[Exercise] Each line of the data that mentions the string "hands" needs to be identified and copied.

[Collected material]
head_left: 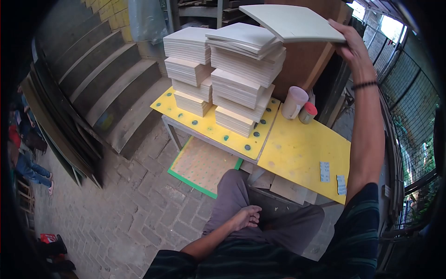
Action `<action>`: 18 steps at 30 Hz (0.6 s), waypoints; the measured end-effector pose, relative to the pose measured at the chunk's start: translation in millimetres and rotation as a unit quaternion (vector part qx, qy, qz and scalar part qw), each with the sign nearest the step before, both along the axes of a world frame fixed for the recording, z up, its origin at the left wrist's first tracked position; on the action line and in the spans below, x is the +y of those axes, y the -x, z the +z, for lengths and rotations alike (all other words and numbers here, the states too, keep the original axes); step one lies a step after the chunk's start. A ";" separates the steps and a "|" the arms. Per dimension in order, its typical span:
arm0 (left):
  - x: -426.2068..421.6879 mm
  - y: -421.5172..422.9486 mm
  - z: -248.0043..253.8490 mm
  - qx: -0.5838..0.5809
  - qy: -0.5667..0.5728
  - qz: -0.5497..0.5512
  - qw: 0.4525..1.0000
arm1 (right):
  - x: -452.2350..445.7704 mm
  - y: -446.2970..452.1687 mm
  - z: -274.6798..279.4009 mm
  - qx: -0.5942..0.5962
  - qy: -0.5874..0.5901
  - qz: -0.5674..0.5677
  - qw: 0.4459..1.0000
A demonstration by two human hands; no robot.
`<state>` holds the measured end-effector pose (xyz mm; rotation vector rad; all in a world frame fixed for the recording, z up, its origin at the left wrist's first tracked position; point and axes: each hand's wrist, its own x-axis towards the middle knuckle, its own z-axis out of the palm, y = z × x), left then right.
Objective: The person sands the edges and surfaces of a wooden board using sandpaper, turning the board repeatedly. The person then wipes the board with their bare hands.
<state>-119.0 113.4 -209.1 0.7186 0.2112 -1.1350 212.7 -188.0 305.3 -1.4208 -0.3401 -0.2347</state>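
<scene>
A thin, pale wooden board (297,23) is held up at the top right, its near corner gripped between the thumb and fingers of my right hand (346,42). The board's left part hangs over the taller stack of similar boards (246,56); I cannot tell whether it touches them. Beside that, a second stack (188,46) rises on the yellow tabletop (209,123). Down in my lap, my left hand (245,217) rests with curled fingers and nothing visible in them.
A lidded pitcher (294,103) and a red-lidded jar (307,113) stand on the table's right part (302,153). Two printed packets (324,171) lie nearer me. Steps (116,74) climb at the left, beside leaning sheets (60,121). A green-edged panel (204,165) lies beneath the table.
</scene>
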 end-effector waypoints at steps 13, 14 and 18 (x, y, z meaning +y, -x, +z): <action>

[Written solution]
A demonstration by two human hands; no robot.
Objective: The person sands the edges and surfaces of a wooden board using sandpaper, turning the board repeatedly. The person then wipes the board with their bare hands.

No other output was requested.